Referring initially to FIG. 1, there is shown formation fracturing apparatus with which the method of the present invention may be carried out. A wellbore 10 extends from the surface 11 through an overburden 12 to a productive formation 13 where the in-situ stresses favor a vertical fracture. Casing 14 is set in the wellbore and extends from a casing head 15 to the productive formation 13. The casing 14 is held in the wellbore by a cement sheath 16 that is formed between the casing 14 and the wellbore 10. The casing 14 and cement sheath 16 are perforated at 17a and 17b where the local in-situ stresses favor the propagation of vertical fractures. Perforations 17a are preferably spaced 180° from perforations 17b and are aligned with fracture direction, if known. An injection line 19 is positioned in the wellbore and extends from the casing head 15 into the wellbore to a point above the perforations 17. The upper end of injection line 19 is connected by a conduit 20 to a source 21 of fracturing fluid. A pump 22 is provided in communication with the conduit 20 for pumping the fracturing fluid from the source 21 down the injection line 19. A packer 23 is placed in the annulus 24 above the lower end of the injection line 19.

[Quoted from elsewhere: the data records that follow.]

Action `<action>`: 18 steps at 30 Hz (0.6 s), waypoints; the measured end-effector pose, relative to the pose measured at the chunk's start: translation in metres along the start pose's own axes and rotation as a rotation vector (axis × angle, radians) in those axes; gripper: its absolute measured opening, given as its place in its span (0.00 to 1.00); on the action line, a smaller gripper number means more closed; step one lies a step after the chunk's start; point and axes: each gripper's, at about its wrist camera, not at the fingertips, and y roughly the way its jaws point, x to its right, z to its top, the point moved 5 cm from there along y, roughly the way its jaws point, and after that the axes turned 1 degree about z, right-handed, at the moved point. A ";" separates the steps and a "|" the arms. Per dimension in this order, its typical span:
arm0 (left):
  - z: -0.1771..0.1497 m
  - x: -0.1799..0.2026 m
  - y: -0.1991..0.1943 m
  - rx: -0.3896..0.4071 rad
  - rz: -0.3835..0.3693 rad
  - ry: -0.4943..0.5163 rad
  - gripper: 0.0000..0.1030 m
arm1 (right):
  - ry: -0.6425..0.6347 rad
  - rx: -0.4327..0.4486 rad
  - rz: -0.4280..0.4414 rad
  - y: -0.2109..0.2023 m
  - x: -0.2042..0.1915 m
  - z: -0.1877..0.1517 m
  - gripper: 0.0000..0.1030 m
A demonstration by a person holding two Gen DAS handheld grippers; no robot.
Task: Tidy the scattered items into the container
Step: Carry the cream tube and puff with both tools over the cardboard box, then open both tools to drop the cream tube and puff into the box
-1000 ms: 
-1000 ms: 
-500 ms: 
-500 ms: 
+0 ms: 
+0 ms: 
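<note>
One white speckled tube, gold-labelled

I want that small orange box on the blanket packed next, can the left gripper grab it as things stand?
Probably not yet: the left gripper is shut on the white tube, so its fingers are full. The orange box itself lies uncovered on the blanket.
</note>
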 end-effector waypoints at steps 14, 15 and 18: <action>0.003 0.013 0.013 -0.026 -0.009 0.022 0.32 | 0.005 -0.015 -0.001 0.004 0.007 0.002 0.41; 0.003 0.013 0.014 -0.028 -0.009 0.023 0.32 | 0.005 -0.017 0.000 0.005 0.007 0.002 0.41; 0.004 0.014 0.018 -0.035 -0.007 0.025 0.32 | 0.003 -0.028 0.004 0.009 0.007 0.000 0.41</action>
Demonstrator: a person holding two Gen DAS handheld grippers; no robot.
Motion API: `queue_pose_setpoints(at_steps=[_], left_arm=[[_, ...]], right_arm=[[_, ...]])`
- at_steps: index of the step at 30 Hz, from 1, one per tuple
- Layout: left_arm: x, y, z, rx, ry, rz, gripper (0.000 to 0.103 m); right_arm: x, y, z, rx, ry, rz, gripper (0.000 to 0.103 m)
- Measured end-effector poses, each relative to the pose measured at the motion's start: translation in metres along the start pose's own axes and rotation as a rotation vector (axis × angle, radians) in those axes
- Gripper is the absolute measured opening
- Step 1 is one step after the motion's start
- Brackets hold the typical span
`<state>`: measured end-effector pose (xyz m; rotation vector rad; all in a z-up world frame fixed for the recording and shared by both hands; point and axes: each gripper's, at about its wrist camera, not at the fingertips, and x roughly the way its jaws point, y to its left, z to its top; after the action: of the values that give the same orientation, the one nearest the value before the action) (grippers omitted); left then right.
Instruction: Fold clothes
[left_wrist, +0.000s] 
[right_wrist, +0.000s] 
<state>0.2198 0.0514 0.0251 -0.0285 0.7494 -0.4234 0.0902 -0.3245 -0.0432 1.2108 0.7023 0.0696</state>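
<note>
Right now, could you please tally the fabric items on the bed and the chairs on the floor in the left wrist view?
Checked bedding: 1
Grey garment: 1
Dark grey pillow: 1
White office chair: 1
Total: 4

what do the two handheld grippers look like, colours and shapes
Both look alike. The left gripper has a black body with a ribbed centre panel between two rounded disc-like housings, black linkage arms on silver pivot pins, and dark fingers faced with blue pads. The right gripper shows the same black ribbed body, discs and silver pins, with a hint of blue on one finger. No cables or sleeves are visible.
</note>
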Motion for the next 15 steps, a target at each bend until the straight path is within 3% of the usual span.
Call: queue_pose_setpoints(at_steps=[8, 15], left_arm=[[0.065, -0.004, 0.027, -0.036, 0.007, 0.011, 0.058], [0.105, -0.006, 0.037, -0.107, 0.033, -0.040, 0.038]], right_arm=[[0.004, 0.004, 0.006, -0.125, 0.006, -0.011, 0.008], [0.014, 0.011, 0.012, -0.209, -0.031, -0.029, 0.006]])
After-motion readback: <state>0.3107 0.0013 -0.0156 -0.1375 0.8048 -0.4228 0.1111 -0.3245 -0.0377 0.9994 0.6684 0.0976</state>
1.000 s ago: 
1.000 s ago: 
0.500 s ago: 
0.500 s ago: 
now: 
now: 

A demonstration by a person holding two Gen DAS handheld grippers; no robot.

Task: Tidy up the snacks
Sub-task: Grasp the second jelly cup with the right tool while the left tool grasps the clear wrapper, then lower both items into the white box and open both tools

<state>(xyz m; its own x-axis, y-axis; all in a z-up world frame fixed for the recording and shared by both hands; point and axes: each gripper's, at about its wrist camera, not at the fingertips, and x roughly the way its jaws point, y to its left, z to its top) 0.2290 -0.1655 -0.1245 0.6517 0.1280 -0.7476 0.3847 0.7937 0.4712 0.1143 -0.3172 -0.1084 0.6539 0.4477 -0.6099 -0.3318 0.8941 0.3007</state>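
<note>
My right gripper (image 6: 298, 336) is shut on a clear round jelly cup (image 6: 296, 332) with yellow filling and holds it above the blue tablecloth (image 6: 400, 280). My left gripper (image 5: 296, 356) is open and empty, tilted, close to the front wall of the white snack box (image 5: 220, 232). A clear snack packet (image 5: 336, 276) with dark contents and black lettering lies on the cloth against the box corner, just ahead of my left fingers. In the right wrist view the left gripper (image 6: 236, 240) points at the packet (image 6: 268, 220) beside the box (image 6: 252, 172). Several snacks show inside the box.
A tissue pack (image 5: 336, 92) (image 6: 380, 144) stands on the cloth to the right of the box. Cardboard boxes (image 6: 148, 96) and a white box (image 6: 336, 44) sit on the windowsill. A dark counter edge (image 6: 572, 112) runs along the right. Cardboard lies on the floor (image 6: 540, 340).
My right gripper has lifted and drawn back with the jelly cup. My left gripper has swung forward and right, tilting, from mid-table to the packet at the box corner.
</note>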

In carrying out a hydraulic fracturing operation, the pump 22 is activated to force fracturing fluid down the injection line 19 and out the perforations 17a and 17b (as shown by arrows) into the formation 13 for the purpose of initiating and propagating the vertical fractures 25a and 25b.

It is a specific feature of the present invention to determine closure of the hydraulically induced fractures 25a and 25b from pressure readings taken along injection line 19 as shown in FIG. 2. This determination does not require the conventional plotting procedures in which a plot of the pressure fall-off function vs. some type of time function is used to determine fracture closure and minimum in-situ stress. Instead, the novelty of the present invention's procedure relies on the existence of pressure drop along the injection line 19 as fracturing fluid flows down the line as shown by the arrows. The pressure difference measured between the two points P1 and P2, as measured by the pair of pressure transducers 30 and 31 respectively, in the injection line 19 is caused by pipe friction and head pressure. For a vertical well, and a Newtonian fluid, this can be expressed as follows:

P1-(P2+h)=k(μLQ/D4) (1)

where, P1 and P2: line pressure readings from the two pressure transducers 30 and 31 respectively,

h: hydrostatic head caused by fluid weight between two points P1 and P2,

μ: fluid viscosity,

Q=fluid flowrate,

L=distance between P1 and P2,

D=diameter of injection line, and

k=constant depends on units used.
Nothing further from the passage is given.